§ Instructions for the task: Lines of the material that include the string "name" should be returned.

§ Data shown:
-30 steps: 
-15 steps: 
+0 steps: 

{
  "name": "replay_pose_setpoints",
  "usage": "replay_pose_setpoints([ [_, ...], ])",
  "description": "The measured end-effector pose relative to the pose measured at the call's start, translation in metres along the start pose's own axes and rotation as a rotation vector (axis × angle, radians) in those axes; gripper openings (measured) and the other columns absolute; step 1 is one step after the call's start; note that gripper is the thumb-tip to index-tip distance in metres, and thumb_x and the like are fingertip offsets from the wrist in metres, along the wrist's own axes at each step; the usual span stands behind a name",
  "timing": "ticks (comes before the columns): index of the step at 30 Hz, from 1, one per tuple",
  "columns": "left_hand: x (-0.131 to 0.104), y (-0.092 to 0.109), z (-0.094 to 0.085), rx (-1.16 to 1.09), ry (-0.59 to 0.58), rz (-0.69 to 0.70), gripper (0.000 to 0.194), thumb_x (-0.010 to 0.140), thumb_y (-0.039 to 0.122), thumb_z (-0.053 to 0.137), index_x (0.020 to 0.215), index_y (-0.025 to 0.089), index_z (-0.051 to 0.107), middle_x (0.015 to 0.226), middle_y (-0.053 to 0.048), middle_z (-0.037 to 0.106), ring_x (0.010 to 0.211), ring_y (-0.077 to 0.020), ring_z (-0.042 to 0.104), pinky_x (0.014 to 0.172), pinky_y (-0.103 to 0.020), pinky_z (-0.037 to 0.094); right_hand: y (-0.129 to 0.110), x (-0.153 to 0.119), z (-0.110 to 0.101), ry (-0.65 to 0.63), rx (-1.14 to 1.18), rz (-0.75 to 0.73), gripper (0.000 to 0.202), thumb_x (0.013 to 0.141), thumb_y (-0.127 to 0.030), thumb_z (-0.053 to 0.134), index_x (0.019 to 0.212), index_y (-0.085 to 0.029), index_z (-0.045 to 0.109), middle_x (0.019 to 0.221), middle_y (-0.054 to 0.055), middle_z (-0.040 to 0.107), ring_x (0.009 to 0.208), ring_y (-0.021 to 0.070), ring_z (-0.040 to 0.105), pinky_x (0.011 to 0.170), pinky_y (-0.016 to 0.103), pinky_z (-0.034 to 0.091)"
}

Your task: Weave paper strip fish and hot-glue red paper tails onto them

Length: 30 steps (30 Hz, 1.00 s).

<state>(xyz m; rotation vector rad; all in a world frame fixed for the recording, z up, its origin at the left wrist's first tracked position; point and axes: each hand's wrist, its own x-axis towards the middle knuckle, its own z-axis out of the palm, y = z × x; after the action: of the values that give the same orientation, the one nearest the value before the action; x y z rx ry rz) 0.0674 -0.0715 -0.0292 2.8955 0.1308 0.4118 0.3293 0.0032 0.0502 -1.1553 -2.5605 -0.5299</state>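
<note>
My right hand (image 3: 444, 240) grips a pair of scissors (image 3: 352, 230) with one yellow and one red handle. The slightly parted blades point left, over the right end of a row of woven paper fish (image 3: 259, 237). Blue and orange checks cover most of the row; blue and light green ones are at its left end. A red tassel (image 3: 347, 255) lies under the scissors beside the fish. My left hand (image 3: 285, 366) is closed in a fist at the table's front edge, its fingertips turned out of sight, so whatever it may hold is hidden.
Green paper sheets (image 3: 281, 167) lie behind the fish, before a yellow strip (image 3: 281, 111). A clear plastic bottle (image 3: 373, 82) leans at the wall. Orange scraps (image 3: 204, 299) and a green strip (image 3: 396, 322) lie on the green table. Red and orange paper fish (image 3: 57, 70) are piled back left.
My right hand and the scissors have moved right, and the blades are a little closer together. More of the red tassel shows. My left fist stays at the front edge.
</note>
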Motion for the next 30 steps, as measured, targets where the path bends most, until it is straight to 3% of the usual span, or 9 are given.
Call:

§ Result of this exercise:
  "name": "replay_pose_setpoints",
  "description": "The measured end-effector pose relative to the pose measured at the call's start, translation in metres along the start pose's own axes and rotation as a rotation vector (axis × angle, radians) in those axes; gripper openings (measured) and the other columns absolute; step 1 is one step after the call's start; note that gripper is the thumb-tip to index-tip distance in metres, and thumb_x and the like are fingertip offsets from the wrist in metres, along the wrist's own axes at each step; the usual span stands behind a name",

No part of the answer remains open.